Collected data:
Segment Open
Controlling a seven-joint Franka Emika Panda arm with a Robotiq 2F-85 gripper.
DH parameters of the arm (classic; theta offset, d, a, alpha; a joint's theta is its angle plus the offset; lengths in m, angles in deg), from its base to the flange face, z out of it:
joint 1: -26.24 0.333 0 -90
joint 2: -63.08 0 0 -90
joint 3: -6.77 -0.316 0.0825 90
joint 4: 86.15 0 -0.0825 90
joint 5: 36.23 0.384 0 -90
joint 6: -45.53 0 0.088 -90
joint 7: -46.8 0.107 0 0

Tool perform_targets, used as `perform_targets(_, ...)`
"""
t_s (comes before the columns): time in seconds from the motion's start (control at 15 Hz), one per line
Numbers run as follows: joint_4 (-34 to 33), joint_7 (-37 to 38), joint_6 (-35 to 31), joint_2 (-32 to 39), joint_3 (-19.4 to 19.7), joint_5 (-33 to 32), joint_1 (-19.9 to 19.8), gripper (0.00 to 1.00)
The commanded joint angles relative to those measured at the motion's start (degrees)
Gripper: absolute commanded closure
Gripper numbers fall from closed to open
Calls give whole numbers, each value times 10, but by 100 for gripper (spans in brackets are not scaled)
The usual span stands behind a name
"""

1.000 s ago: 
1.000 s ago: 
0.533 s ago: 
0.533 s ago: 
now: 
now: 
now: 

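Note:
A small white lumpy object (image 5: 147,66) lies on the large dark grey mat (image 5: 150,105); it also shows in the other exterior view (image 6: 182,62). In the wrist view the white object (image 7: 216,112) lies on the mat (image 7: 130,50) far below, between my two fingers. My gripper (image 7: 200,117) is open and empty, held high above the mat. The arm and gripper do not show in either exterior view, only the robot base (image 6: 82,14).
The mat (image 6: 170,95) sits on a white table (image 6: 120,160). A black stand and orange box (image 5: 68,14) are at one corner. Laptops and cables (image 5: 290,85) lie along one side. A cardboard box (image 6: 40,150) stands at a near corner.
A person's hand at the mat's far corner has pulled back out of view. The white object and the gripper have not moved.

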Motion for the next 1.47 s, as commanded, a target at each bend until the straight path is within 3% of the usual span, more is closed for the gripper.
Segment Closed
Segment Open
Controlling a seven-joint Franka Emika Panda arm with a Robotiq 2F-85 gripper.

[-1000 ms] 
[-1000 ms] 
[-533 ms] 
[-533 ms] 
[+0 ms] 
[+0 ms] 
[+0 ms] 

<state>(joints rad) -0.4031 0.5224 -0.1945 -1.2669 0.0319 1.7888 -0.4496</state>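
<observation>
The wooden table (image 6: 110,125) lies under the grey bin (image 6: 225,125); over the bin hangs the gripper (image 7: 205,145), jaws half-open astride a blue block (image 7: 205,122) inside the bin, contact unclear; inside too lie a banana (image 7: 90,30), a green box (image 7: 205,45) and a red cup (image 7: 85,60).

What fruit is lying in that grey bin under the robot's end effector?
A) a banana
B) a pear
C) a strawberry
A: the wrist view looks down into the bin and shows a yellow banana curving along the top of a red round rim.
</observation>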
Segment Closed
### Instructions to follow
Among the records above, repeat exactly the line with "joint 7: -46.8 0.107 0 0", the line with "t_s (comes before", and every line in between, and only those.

### Finished task
joint 7: -46.8 0.107 0 0

Tool perform_targets, used as `perform_targets(_, ...)`
"""
t_s (comes before the columns): time in seconds from the motion's start (control at 15 Hz), one per line

This output is now finished.